Federal Drug Disposal Regulations & Recommendations Have Changed
The regulatory process has been a bit complicated:
- Before 2014, hospices nationwide were either assisting with or directly disposing of their patients’ controlled substances (“controls”).
- In 2014, the Final Rule on the Controlled Substances Act (CSA) prohibited hospices from disposing or assisting with the disposal of patients’ controls unless a state law granted them that authority.
- After 2014, several states began to pass laws granting hospices the authority to assist and dispose.
- In October 2018, the growing opioid epidemic led to The Support for Patients and Communities Act, which encourages states to legally authorize certain hospice staff to dispose of patients’ controls.

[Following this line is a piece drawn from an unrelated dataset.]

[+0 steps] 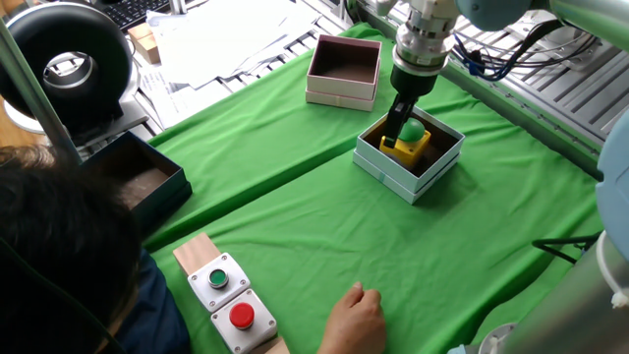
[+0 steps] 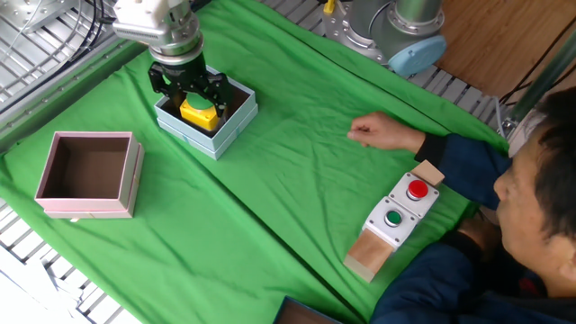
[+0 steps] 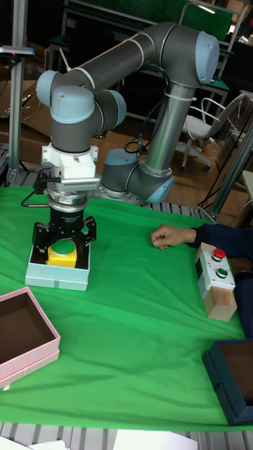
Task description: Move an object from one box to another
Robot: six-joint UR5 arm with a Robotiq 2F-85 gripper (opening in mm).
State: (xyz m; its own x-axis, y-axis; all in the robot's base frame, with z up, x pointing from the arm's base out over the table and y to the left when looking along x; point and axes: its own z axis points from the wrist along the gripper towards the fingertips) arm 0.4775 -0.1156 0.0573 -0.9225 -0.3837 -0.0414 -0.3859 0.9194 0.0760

The requirements in the Support for Patients and Communities Act are only optional, so hospices must still follow the rules of their state. Hospice regulations, pharmacy regulations, and nurse practice laws vary state to state. So, in states without drug disposal requirements for hospices, the Support for Patients and Communities Act makes several recommendations:
- RNs, LPNs, NPs, physicians, and PAs employed by the hospice or working under an arrangement for qualified hospices are authorized to dispose of patients’ lawfully dispensed controls following death, expiration, or a change in the plan of care that no longer includes the medication(s).
- Hospice staff are required to train and document the training of any nurses, physicians, or PAs disposing of controls in a secure and responsible manner to discourage abuse, misuse, or diversion.

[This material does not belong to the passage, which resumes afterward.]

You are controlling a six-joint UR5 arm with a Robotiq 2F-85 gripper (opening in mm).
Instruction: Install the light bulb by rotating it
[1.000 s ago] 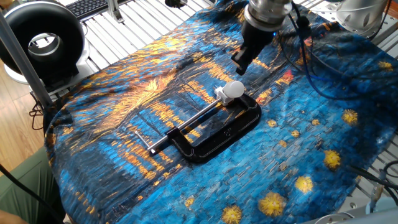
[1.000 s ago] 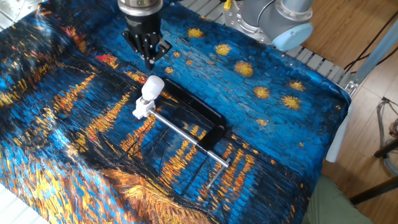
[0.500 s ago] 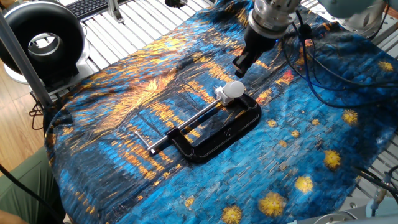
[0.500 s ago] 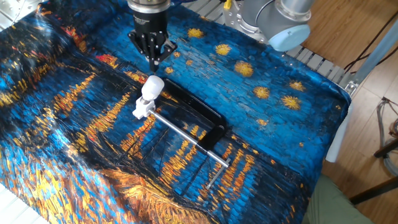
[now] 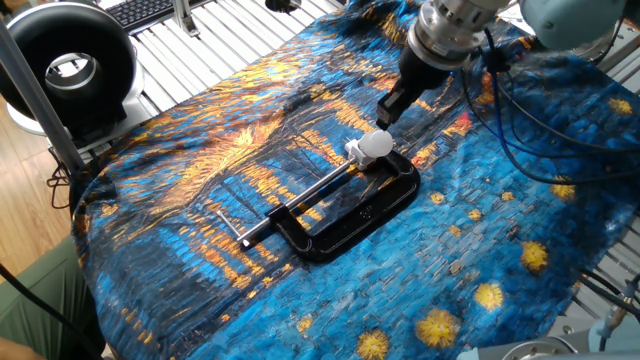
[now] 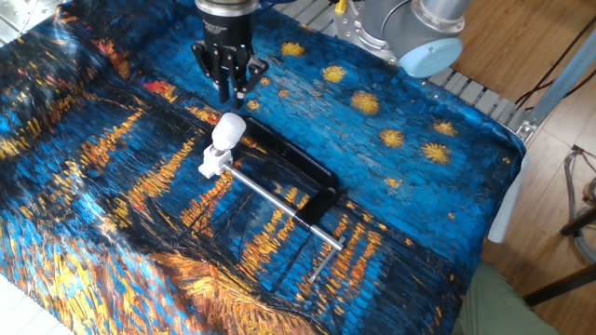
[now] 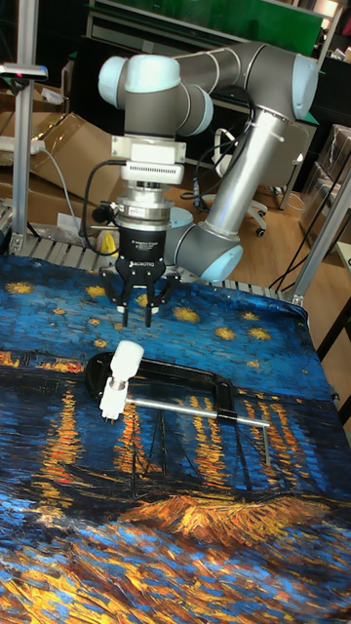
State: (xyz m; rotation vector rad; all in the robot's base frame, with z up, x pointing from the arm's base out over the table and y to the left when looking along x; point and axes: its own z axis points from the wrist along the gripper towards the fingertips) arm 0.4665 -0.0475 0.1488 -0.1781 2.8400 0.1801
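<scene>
Probably light, smooth and easy to break, so best held softly round the light bulb; gripper empty above, jaws nearly closed

Pretty clearly a robotics lab I'm driving here, not anyone's home. The UR5 arm is bolted at a bench made of slotted aluminium extrusion, with more aluminium posts framing the cell. Someone threw a Van Gogh-style starry night cloth over the table, which is the only cosy touch. Behind the arm I see cardboard boxes, loose cables and a green panel. There's a keyboard at the bench's far edge, a big black ring-shaped device, and wood-look flooring.
</scene>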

- The hospice must have written policies and procedures regarding the disposal of controls. They must provide, effectively communicate, and document the communication of these policies and procedures to the patient, patient representative, and family when controls are first ordered (these provisions are dually required under Medicare’s Conditions of Participation for Hospices §418.106).

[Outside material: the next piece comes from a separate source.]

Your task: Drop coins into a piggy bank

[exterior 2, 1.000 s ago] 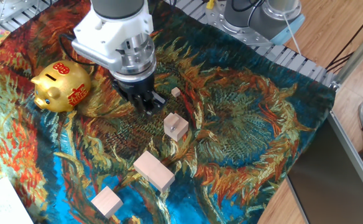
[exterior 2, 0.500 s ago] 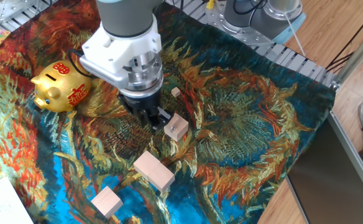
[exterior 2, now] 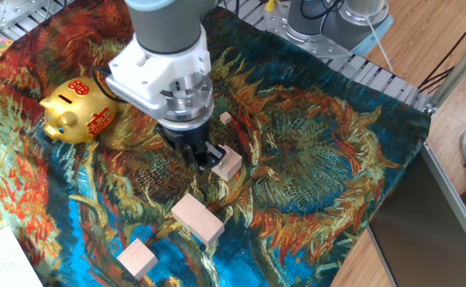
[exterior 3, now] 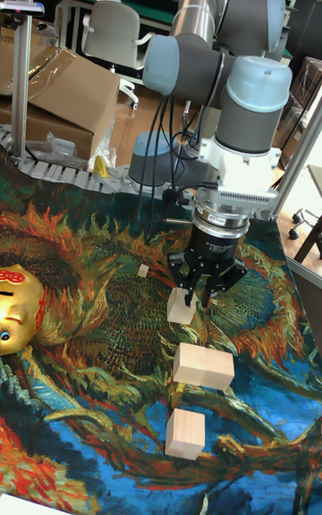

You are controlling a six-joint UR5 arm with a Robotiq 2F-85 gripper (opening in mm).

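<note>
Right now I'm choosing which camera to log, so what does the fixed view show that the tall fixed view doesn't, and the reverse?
Only the fixed view shows the whole pig with the red marks on its back and side, the cloth's right edge and the wooden floor beyond. Only the tall fixed view shows the arm's upper joints, a cardboard box and a chair behind the table; there the pig is cut off at the left edge. Both show the hand down at the slotted block, two bigger blocks nearer the camera and a tiny one beyond.
</note>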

- After disposal by the hospice staff/assistance with disposal, the staff must document in the patient’s clinical record the type of control, dosage, route of administration, and quantity so disposed as well as the time, date, and manner of disposal.
Hospice Providers & Patients Have Options for Safe Medication Disposal
While most hospice nurses worry about their patients’ unused medications, one study found that only about 16% were trained on safe disposal, and one third were not familiar with the Centers for Medicare & Medicaid Services’ disposal requirements.
The CSA and the Environmental Protection Agency (EPA) discourage the flushing or sewering of medications, which can harm drinking water, lakes, and rivers. And decomposition pouches designed for the trash are not scientifically proven to break down the chemicals in the medications. Many municipalities also prohibit trash disposal of medications because of their toxicity to the environment and potential for diversion.
Both the Drug Enforcement Agency (DEA) and the EPA recommend take-back programs, secure collection receptacles, and mail-back envelopes as preferred disposal methods for opioids and other pharmaceutical wastes. While these solutions are commonly found within local pharmacies and law enforcement, many hospices find the in-home convenience of mail-back envelopes a perfect fit for their patients’ needs.
Sharps Compliance’s TakeAway Medication Recovery System Envelopes are designed according to the DEA’s strict standards to ensure a convenient, discreet, compliant means of removing unwanted drugs from the home. Once filled and sealed by the patient or their legal representative, envelope contents are concealed from view, mailed to our DEA-licensed incinerator, and burned to ash, forever removed from abuse, poisoning, and the natural environment.
Regardless of what disposal method their patients use, hospice agencies should periodically review their written policies on unused medications to ensure nursing practices are in full compliance with federal, state, and local regulations.